Prey is a novel by Michael Crichton, his thirteenth under his own name and twenty-third overall, first published in November 2002, making his first novel of the twenty-first century. An excerpt was published in the January–February 2003 issue of Seed. Like Jurassic Park, the novel serves as a cautionary tale about developments in science and technology; in this case, nanotechnology, genetic engineering, and distributed artificial intelligence.

The book features relatively new advances in the computing/scientific community, such as artificial life, emergence (and by extension, complexity), genetic algorithms, and agent-based computing. Fields such as population dynamics and host-parasite coevolution are also at the heart of the novel.

Film rights to the book were purchased by 20th Century Fox.[1]

Plot summary[]

The novel is narrated by the protagonist Jack Forman, an unemployed software programmer taking the role of a house husband. His wife Julia serves as a high ranking executive at a nanorobotics company called Xymos, and claims to be working on a new revolutionary imaging technology, which takes up most of her time. She grows distant to Jack and her family, and he believes she is having an affair.

One night, Julia shows Jack a video of the Xymos nanobots being put into a human test subject. Jack is impressed, but becomes more suspicious when he notices the video was not made on the day she claimed.

Later in the night, their baby Amanda awakens in agony as her body turns red. Jack takes her to the hospital, but the doctors cannot identify the cause of her pain. She is given an MRI, and suddenly her pain stops and the skin changes disappear. Bewildered, Jack returns home to a strangely indifferent Julia who leaves in a hurry, claiming to go on an urgent business trip.
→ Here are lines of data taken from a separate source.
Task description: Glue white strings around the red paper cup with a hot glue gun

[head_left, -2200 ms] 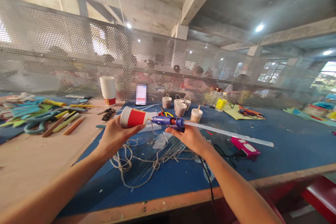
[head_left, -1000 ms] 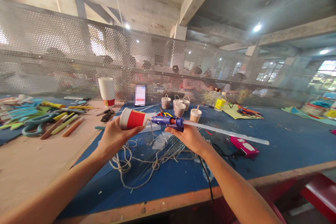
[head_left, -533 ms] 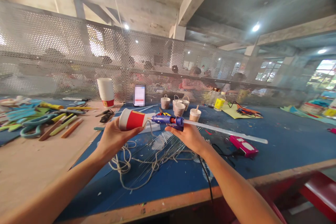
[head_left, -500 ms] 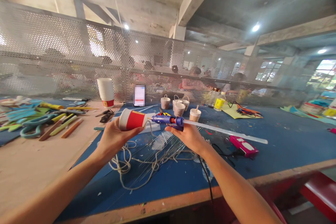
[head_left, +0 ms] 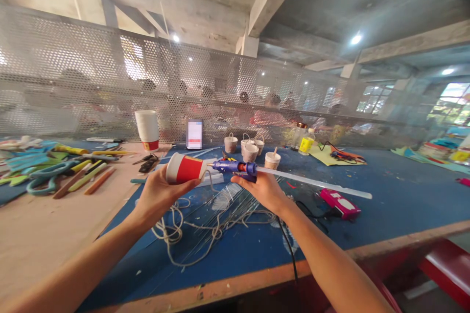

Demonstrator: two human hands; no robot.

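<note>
My left hand (head_left: 161, 190) is closed round a red and white paper cup (head_left: 188, 169), tipped on its side with the open mouth to the left. In my right hand (head_left: 262, 190) is a blue glue gun (head_left: 235, 166), its nozzle at the right end of the cup. Whether the tip touches the cup I cannot tell. A long clear glue stick (head_left: 316, 182) sticks out of the gun's back. Grey cord (head_left: 211, 181) hangs from the cup's end, and more cord (head_left: 176, 225) lies in loose loops on the table below.
Several small cord-wrapped cups (head_left: 250, 152) stand behind my hands. A stack of paper cups (head_left: 147, 129) and a phone (head_left: 194, 134) are at the back. Scissors (head_left: 51, 177) lie left, a pink box (head_left: 340, 204) right. A perforated metal screen (head_left: 205, 73) borders the table.
Almost nothing differs. The view has shifted very slightly; both hands keep the cup and the glue gun in the same position.
</note>
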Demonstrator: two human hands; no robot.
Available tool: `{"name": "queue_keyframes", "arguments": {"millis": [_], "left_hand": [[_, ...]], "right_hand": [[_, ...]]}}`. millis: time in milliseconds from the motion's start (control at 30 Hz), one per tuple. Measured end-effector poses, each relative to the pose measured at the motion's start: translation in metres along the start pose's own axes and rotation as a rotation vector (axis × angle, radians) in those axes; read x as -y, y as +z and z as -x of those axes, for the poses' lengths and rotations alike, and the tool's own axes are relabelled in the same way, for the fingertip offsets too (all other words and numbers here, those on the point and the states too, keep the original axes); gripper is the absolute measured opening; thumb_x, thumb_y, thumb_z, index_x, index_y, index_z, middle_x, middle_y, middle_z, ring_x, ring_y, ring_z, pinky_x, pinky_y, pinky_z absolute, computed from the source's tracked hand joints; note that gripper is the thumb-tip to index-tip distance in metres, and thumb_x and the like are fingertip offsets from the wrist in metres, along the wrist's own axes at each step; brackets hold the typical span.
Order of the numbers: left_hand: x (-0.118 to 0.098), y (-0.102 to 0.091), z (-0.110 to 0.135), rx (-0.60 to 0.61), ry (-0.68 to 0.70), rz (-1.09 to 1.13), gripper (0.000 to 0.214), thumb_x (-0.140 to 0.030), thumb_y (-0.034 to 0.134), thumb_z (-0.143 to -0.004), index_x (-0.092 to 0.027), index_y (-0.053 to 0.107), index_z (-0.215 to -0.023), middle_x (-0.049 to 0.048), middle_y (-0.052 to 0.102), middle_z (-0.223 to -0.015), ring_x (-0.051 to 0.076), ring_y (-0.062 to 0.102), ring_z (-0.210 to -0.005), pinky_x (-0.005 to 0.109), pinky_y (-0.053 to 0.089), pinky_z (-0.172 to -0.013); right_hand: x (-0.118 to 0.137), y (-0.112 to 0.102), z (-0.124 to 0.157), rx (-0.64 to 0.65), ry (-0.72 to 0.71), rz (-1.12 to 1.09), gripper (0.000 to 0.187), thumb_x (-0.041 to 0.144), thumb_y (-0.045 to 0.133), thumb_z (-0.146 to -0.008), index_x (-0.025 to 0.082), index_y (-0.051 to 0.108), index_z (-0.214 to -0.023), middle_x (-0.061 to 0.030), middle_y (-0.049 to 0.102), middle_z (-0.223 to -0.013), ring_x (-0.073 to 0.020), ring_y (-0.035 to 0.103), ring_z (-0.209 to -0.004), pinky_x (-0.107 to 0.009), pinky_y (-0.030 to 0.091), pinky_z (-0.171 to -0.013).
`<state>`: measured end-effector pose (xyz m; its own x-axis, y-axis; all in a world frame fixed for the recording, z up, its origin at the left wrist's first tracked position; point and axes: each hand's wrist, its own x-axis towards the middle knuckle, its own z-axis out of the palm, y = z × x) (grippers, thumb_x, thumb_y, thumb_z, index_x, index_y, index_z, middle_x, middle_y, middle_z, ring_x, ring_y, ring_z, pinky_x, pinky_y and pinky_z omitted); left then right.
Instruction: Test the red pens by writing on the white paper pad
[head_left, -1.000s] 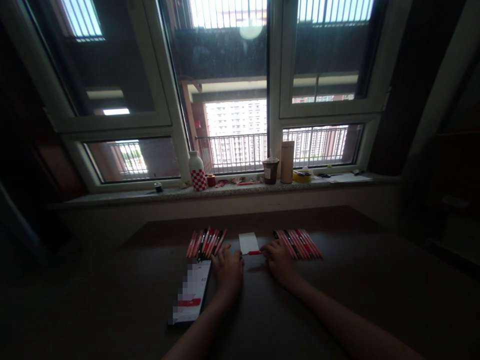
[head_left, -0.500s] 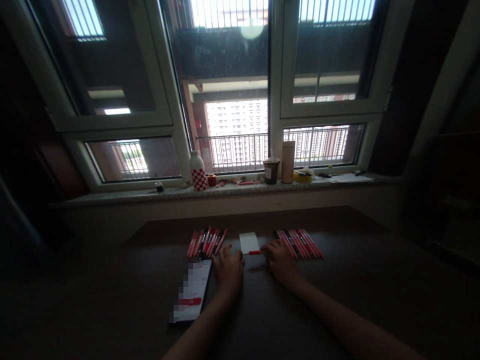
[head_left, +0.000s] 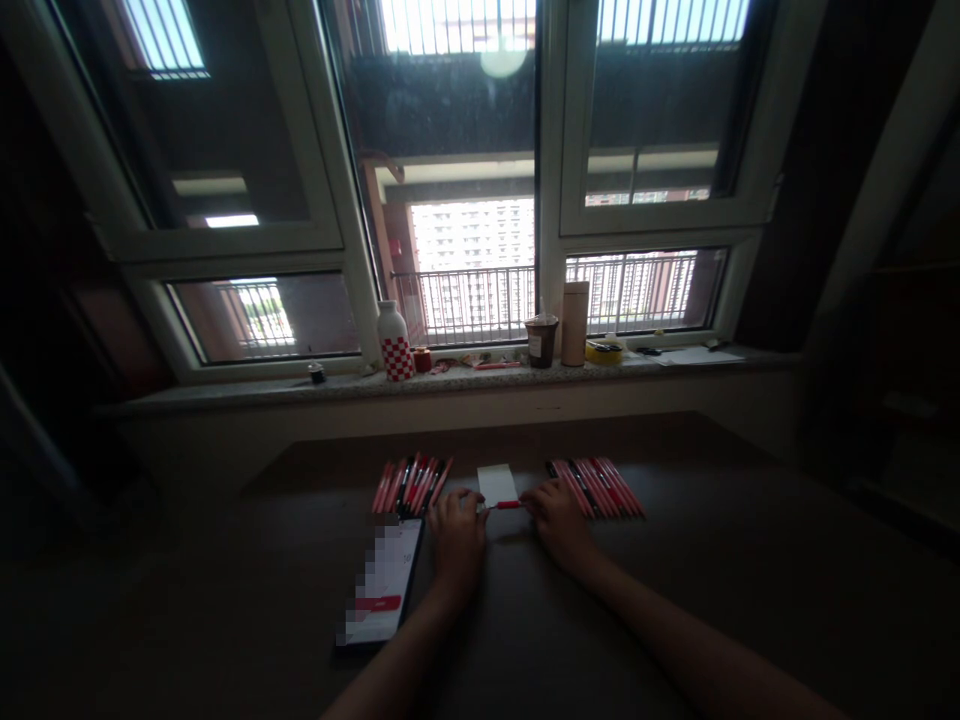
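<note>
Tabletop (head_left: 675, 480) fills lower frame. Lower centre: right hand (head_left: 559, 525), left hand (head_left: 456, 535). White paper (head_left: 496, 483) between, slightly above. Red pen (head_left: 508, 505) spans the hands: right pinches one end; left's grip, can't tell. Only left fingertips shifted slightly since earlier; pen handling seems ongoing.

The held pen (head_left: 508, 505) is red, the paper (head_left: 496, 482) white, the table (head_left: 517, 640) dark brown; the bottle (head_left: 394, 340) is white, red-checked below.
</note>
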<state>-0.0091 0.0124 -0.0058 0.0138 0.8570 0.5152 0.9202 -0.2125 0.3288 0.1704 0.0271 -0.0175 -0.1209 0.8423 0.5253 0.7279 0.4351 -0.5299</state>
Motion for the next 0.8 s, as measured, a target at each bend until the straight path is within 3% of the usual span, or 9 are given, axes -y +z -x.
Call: {"name": "queue_keyframes", "arguments": {"millis": [367, 800], "left_hand": [[0.0043, 0.0027, 0.0015, -0.06, 0.038, 0.109, 0.022, -0.026, 0.043, -0.09, -0.02, 0.06, -0.102, 0.0056, 0.065, -0.104, 0.021, 0.054, -0.103, 0.042, 0.033, -0.099], [0.003, 0.002, 0.0014, -0.012, -0.026, 0.138, 0.027, -0.023, 0.04, -0.089, -0.022, 0.061, -0.105, 0.0052, 0.066, -0.102, 0.022, 0.055, -0.103, 0.047, 0.027, -0.103]], "right_hand": [[-0.0019, 0.0013, 0.0001, -0.009, -0.008, 0.002, 0.023, 0.012, 0.051, -0.086, 0.022, 0.07, -0.094, -0.0063, 0.065, -0.093, -0.0227, 0.048, -0.099, -0.033, 0.036, -0.09], [0.0009, -0.0006, 0.0009, -0.01, -0.009, -0.001, 0.022, 0.012, 0.051, -0.086, 0.021, 0.07, -0.094, -0.0063, 0.065, -0.093, -0.0231, 0.047, -0.1, -0.033, 0.036, -0.09]]}}
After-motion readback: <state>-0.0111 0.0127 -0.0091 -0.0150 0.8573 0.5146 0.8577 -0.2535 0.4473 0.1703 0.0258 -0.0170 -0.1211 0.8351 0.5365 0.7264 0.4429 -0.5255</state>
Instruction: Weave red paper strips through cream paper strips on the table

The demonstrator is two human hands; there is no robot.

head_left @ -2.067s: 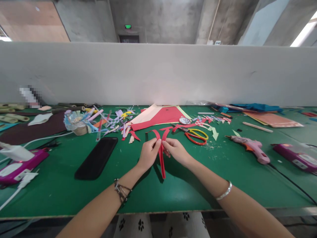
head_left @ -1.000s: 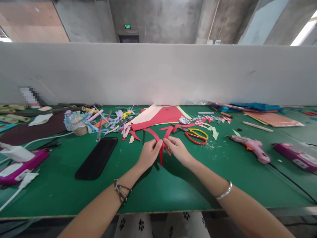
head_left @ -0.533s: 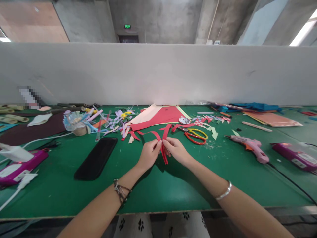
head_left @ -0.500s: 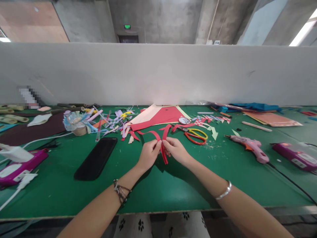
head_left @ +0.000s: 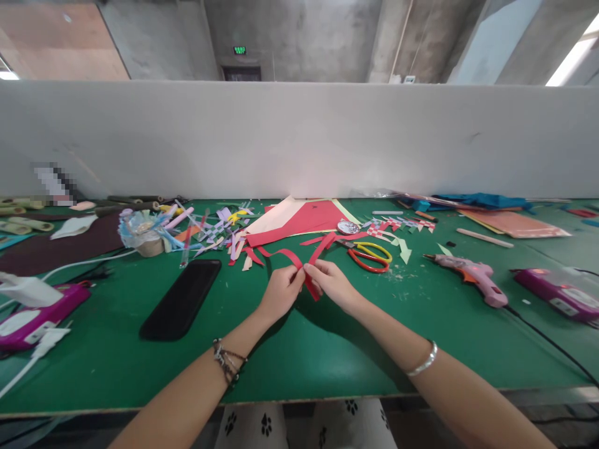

Strange events lead Jack to suspect something bigger is going on: their son Eric claims he saw "silver men" cleaning the house in the middle of the night; Jack finds a strange device underneath Amanda's bed; memory chips on their son's MP3 player turn to dust; Julia becomes abusive to her family, and is seen driving with an unidentifiable passenger. Julia is injured in a car crash, and Jack is recruited to consult at Xymos, as the project manager, Ricky, is having issues with the nanobots.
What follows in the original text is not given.